▸ Work required:
In the listing below, how many lines hold the string "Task"? Reply with the number and nothing else.

▸ Extracted records:
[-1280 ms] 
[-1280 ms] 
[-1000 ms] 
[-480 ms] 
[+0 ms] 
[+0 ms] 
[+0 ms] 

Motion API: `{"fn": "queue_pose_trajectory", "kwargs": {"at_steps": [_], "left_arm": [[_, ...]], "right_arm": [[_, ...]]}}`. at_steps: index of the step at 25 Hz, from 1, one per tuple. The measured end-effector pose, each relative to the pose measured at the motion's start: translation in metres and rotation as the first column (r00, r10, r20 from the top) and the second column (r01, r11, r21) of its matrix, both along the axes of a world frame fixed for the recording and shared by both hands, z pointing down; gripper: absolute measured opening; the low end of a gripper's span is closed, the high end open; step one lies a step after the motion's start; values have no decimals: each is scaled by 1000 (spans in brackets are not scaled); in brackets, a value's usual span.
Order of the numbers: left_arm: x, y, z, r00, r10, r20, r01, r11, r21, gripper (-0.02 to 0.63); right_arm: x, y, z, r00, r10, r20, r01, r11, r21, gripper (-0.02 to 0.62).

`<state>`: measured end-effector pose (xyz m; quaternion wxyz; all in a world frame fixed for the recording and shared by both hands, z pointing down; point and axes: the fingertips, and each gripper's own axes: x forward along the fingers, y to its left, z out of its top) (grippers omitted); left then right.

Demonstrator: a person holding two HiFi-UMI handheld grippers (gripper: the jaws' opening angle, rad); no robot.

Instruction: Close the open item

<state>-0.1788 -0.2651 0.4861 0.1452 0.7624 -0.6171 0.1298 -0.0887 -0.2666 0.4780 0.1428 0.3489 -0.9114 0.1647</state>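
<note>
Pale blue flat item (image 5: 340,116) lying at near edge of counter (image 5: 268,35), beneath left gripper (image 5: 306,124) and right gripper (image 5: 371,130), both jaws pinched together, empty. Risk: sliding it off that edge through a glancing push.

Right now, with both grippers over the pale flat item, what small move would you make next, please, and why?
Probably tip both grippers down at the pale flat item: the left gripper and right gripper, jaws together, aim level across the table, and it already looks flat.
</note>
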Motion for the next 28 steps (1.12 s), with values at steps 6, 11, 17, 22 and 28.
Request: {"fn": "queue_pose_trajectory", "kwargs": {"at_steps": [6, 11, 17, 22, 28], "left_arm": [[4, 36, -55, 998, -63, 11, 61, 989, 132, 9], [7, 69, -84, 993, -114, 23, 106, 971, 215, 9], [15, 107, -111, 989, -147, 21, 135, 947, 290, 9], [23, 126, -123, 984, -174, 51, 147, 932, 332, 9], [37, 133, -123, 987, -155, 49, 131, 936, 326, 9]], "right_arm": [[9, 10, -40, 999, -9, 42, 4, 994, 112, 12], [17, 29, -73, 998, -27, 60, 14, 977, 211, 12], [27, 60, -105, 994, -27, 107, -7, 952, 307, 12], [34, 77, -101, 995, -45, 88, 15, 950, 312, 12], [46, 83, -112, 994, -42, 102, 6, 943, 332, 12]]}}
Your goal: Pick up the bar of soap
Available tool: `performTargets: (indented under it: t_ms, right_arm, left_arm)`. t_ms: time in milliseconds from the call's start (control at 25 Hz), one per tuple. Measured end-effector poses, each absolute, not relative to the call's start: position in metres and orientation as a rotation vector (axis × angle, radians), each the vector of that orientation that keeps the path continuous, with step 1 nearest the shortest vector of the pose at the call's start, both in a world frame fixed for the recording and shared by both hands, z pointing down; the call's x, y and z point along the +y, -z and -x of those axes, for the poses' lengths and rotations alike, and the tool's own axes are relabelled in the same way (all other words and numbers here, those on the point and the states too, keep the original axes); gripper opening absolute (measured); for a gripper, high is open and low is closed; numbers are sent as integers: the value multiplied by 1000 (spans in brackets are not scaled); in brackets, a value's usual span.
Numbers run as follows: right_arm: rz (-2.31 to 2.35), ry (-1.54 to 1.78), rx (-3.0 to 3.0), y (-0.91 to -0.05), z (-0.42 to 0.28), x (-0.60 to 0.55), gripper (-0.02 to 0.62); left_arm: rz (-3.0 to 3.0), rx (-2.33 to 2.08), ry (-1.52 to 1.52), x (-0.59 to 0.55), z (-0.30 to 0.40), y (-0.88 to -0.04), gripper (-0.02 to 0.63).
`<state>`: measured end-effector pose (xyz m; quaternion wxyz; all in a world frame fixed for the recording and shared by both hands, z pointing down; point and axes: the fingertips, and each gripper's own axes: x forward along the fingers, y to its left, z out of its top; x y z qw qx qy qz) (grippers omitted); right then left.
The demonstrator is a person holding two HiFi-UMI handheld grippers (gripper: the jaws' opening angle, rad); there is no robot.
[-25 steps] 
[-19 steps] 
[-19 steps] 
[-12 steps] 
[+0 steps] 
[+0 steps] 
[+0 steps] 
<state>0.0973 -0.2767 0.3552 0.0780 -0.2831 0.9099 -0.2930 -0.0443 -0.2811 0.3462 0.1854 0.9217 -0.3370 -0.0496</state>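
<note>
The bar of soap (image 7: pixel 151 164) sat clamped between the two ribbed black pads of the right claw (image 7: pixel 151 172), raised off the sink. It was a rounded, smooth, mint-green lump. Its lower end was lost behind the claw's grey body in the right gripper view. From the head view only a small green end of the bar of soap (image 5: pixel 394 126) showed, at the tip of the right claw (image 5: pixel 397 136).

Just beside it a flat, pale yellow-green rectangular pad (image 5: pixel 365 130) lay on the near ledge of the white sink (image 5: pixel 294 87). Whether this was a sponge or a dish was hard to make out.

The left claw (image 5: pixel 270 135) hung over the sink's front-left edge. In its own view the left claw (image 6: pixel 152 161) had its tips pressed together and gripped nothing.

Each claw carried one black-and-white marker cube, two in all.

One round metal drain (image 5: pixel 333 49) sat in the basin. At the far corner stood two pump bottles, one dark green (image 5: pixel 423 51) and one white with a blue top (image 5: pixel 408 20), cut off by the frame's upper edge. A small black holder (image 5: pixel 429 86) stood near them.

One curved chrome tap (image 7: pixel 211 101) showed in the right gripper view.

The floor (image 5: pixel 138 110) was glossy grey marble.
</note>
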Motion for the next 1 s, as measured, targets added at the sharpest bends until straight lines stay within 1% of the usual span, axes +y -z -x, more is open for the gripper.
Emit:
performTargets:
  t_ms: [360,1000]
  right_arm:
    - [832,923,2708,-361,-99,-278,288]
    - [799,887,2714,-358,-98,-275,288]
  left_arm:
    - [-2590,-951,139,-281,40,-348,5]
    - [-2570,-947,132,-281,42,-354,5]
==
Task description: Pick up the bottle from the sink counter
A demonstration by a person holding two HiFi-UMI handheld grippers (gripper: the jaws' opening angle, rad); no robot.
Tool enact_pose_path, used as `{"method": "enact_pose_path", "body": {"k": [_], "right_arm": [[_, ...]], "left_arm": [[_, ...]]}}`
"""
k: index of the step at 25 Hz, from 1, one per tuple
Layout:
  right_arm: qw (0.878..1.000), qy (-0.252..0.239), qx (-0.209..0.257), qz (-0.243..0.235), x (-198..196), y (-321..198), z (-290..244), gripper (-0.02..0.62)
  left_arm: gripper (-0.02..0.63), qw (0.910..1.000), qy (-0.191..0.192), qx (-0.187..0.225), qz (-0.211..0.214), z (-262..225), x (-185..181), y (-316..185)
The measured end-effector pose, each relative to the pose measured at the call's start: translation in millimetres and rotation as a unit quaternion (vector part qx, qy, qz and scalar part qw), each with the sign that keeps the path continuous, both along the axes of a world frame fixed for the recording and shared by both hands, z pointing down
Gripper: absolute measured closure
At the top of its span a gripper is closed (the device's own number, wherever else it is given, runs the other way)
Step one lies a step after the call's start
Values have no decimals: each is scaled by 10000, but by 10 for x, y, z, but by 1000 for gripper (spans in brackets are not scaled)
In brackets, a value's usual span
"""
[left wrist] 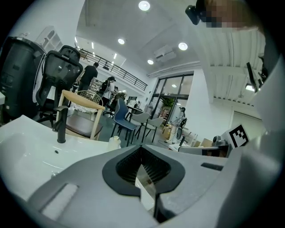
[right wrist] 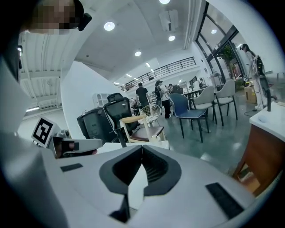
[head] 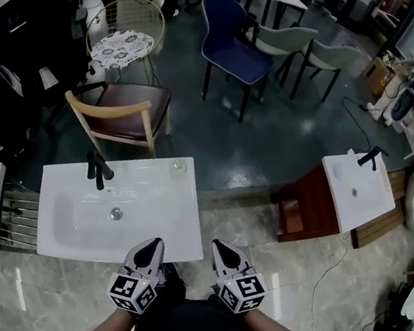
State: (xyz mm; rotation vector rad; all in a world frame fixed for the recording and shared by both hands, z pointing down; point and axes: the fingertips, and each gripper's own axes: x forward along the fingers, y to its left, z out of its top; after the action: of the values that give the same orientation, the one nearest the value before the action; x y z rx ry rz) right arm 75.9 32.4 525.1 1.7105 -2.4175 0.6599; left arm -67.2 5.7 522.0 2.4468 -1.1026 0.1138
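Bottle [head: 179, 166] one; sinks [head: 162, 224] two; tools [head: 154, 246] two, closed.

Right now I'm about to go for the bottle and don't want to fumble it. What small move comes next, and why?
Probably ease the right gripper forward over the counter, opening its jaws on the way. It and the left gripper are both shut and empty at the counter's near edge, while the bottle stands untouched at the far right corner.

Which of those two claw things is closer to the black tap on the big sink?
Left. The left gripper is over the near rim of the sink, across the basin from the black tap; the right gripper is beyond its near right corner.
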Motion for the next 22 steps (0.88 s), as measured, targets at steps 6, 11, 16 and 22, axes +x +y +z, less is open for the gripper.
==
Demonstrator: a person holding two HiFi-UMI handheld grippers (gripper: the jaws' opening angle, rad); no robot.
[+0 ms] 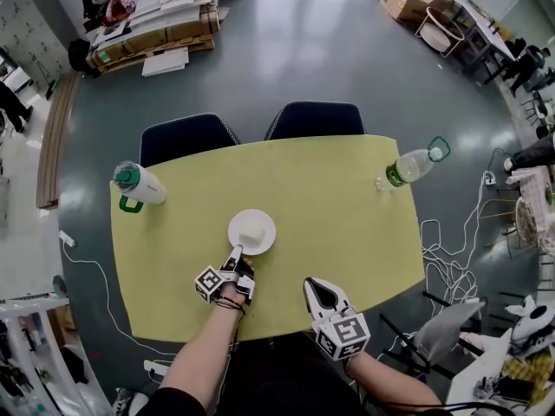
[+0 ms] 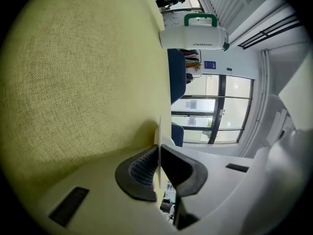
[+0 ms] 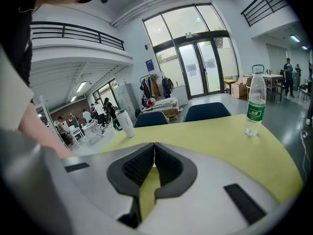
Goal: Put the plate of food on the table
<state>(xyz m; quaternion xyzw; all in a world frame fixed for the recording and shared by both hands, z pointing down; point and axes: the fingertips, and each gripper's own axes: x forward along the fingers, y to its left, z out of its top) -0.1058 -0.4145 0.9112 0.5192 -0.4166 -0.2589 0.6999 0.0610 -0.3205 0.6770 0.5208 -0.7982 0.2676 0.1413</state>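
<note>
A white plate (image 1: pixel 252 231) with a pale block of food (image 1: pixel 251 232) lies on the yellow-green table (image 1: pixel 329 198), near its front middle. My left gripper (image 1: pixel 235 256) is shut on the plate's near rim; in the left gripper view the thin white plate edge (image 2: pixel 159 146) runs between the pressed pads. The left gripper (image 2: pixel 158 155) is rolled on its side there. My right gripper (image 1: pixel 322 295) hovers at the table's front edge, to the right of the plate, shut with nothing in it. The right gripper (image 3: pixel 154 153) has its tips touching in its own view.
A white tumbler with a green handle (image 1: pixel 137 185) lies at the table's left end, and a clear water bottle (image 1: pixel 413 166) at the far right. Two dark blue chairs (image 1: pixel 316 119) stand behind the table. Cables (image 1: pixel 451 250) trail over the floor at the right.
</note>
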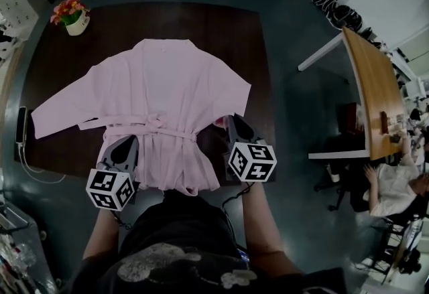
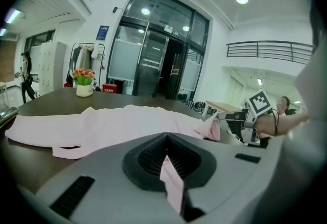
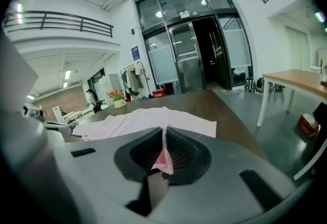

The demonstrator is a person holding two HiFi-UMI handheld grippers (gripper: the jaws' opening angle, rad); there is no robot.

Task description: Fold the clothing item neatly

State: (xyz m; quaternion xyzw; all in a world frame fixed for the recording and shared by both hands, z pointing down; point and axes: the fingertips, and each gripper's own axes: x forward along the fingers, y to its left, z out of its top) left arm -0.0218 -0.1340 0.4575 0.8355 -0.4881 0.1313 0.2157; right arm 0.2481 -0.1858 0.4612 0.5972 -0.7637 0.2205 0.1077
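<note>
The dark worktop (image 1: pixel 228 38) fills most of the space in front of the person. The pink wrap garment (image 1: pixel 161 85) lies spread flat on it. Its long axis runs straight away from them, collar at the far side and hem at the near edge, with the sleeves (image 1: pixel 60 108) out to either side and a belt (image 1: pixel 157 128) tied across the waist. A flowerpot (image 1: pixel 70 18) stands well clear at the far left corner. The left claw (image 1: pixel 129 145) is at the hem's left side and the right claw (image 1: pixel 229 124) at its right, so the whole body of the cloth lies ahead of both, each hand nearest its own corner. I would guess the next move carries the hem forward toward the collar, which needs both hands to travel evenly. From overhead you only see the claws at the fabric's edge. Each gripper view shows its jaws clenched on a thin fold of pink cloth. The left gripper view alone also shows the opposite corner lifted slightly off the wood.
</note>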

▸ Expected answer:
2